You might not realise it, but when you make the chips and chipsets for your devices, when you design all of this stuff in house, and then when you make the operating systems to go with it, you effectively control the system, and that means you can close the loop.

It’s a result that helps make over a billion iPhones some of the most secure devices in the world, something that Apple has intentionally engineered due to some solid and complex thinking over the years, including an app platform that allows its editors to check before approving the release of something.

There’s a similar approach on the Mac App Store, but of course being a computer, you can always install anything you want. That’s a little more difficult to police, but this week, Apple is revealing details on just how complex its approach to security is, from the processor to the software, and how the special security component of its phones and laptops and everything works.

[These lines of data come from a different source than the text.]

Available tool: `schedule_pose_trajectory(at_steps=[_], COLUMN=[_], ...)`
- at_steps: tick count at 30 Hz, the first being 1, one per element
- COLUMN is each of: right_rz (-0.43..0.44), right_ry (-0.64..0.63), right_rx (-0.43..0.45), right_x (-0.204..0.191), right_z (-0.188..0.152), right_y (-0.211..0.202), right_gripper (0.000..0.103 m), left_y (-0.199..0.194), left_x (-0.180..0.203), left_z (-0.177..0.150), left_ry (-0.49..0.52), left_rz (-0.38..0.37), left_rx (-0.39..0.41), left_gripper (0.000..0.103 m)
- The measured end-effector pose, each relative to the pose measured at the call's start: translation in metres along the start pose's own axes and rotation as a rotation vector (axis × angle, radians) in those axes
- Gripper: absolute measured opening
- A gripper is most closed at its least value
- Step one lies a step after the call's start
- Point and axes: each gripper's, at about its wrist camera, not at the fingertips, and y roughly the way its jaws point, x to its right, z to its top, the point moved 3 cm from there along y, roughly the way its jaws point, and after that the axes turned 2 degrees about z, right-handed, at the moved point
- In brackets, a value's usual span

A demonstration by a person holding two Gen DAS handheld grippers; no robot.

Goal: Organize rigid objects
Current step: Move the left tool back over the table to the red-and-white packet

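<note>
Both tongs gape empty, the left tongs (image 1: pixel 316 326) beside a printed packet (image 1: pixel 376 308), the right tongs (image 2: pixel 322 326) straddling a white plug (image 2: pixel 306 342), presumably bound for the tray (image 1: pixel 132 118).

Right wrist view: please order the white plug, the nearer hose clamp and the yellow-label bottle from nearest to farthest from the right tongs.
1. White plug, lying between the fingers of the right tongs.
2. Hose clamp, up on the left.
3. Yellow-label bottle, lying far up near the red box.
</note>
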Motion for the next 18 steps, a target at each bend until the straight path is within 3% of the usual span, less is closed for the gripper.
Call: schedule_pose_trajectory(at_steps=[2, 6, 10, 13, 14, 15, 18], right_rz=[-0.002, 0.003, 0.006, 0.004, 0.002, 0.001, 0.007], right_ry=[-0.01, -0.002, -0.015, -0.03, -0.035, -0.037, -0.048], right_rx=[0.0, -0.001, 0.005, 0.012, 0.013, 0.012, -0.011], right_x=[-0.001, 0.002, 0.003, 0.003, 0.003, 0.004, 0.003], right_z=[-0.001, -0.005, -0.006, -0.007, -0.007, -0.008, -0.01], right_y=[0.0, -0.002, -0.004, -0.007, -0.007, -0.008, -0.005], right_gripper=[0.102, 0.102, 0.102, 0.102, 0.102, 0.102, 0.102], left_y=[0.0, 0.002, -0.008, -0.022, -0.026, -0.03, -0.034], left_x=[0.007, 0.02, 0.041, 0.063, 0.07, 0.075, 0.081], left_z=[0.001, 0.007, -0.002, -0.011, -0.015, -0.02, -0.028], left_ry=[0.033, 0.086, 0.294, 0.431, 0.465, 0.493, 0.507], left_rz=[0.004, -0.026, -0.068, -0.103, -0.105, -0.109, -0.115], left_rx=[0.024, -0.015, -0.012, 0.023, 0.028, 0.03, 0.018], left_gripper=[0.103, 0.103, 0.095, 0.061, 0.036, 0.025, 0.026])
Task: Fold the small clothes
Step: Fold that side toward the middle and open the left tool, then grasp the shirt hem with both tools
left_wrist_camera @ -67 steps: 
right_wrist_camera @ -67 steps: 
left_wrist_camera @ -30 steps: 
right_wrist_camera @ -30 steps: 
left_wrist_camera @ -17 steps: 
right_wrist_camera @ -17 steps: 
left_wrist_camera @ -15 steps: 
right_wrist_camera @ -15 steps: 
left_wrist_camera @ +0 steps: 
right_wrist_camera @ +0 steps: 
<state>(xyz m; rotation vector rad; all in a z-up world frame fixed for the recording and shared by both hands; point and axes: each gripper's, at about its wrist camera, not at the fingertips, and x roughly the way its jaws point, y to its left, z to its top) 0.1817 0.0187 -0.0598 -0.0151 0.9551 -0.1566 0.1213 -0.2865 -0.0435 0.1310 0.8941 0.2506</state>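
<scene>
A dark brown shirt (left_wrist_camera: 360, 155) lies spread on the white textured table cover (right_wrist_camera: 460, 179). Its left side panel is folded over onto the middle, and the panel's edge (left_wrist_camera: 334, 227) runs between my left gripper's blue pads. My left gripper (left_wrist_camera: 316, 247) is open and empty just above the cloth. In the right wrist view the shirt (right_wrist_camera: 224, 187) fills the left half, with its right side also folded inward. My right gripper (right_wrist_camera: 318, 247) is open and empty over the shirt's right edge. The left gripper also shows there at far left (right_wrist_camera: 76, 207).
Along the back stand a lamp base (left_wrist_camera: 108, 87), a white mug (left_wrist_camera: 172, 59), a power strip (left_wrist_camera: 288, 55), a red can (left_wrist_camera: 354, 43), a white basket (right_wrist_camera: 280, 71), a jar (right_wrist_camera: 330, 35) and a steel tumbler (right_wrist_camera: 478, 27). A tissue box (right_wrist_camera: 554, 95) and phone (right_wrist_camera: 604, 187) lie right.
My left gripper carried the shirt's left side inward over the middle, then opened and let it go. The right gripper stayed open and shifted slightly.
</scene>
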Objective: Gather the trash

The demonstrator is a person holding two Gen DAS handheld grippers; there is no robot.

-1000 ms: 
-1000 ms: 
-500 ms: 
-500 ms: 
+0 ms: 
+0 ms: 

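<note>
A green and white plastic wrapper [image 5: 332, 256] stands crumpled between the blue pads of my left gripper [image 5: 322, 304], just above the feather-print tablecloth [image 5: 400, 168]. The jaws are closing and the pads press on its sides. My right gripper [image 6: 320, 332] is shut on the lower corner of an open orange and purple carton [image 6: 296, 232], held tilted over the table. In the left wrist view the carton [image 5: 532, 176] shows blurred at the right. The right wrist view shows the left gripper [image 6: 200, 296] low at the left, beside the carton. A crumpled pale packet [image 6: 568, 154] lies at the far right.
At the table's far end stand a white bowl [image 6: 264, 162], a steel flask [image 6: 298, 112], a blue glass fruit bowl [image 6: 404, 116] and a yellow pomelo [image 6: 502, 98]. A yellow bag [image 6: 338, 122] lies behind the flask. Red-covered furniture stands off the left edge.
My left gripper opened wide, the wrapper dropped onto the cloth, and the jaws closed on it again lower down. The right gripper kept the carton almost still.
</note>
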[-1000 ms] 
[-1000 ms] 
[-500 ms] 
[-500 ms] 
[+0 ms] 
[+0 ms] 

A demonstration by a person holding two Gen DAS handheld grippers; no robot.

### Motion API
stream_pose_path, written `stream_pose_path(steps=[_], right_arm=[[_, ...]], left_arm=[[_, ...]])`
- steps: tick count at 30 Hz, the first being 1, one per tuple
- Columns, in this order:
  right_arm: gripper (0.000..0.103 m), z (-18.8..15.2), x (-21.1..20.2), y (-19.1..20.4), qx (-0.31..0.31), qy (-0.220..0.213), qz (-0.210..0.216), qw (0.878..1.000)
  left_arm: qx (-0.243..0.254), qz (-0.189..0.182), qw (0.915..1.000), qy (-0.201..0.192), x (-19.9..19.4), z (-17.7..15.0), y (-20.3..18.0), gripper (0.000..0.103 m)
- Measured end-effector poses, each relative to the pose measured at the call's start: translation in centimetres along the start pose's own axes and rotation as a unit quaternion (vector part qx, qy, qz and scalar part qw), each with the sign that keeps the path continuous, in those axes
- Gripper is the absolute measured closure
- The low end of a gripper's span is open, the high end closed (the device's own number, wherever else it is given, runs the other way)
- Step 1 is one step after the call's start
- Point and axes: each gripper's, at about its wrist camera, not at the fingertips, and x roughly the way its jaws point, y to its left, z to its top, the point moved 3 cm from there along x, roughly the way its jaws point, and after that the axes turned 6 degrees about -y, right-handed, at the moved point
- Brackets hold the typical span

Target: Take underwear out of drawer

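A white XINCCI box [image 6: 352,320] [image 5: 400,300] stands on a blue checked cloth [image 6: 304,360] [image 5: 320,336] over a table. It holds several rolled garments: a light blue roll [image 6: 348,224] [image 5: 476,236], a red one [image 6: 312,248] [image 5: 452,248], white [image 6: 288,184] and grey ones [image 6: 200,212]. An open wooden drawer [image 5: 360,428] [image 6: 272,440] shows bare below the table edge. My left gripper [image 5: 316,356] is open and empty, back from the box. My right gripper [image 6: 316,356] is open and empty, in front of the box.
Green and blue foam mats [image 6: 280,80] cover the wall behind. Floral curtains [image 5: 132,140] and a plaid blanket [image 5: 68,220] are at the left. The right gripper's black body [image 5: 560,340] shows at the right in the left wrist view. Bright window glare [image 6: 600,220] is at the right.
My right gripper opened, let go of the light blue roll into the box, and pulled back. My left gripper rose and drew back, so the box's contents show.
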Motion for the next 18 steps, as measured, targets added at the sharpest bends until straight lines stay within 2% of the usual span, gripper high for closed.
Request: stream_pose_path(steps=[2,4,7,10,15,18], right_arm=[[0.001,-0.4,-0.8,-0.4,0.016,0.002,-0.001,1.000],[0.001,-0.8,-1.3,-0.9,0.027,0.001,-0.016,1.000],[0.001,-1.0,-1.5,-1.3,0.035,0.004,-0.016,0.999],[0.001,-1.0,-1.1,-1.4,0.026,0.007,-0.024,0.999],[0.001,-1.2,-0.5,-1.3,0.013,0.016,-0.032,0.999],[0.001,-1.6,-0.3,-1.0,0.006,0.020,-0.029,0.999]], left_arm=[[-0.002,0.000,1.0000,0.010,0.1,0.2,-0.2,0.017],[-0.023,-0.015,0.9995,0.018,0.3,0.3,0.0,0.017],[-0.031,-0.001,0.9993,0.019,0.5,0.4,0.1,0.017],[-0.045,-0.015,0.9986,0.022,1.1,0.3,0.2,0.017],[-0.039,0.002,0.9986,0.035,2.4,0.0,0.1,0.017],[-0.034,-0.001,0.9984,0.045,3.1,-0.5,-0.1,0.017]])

And it couldn’t come at a better time. Already, there’s a report of one such security exploit targeting Apple’s Silicon, the M1 chip, something researcher Patrick Wardle showed on his blog. It’s not an immediate suggestion that the new Mac chips are being targeted as aggressively as say Windows typically is, but it’s a sign that exploits will now start to consider chips not made by Intel or AMD, which means Apple’s security arm needs to be kept on its toes.

That’s something Apple appears to be taking security, with something that is hardly light reading: the release of a guide to how Apple’s security works across its devices, updated for 2021.

It maybe be particularly prescient, given Apple’s new chips are talked about in the guide, and Apple is expected to release more computers with those this year, after the arrival of the M1 MacBook Air, M1 Mac Mini, and M1 MacBook Pro last year.

We’ve read it, and while it’s not likely to be reading for most, it’s actually the sort of thing that keen techs, nerds, and other folks that are curious about the level of security a phone, laptop, tablet, and more can handle when security is thought of as one of the more paramount inclusions in a piece of hardware.

In many instances, security needs to be that thing that sits underneath what you do, so it doesn’t impact your life in an obvious way. It’s still important to learn the tips, and there’s only so much a chip or operating system can do to prevent you from clicking on the wrong part of a phishing email and handing over your details to a scammer, but more exploitative security issues that can affect your hardware and potentially lock down your files in the hopes of you coughing up a ransom just for the access to have them back, well, that’s something a company can think about if they’ve closed the loop.

That is to say, if the hardware and software are both made from the one place, that one mind, it gives that company a really solid starting place in how to prevent that sort of attack from happening in the first place.

The nearly 200 page report talks about how the technology works in its devices, and even explains how similar Apple’s new computer chips are to its phones, not to mention how the security systems for Face ID and Touch ID keep your details secure and away from any other systems.

What’s more, the explanation of the security approach may also provide yet more of that push in the importance of paying attention to updates for your devices when they come out. With Apple investing so much in security, each passing update to your operating system delivers an extra security update of sorts, whether you’re aware of it or not, and that might be the very thing that prevents you from falling victim to an exploit that may have only just been discovered.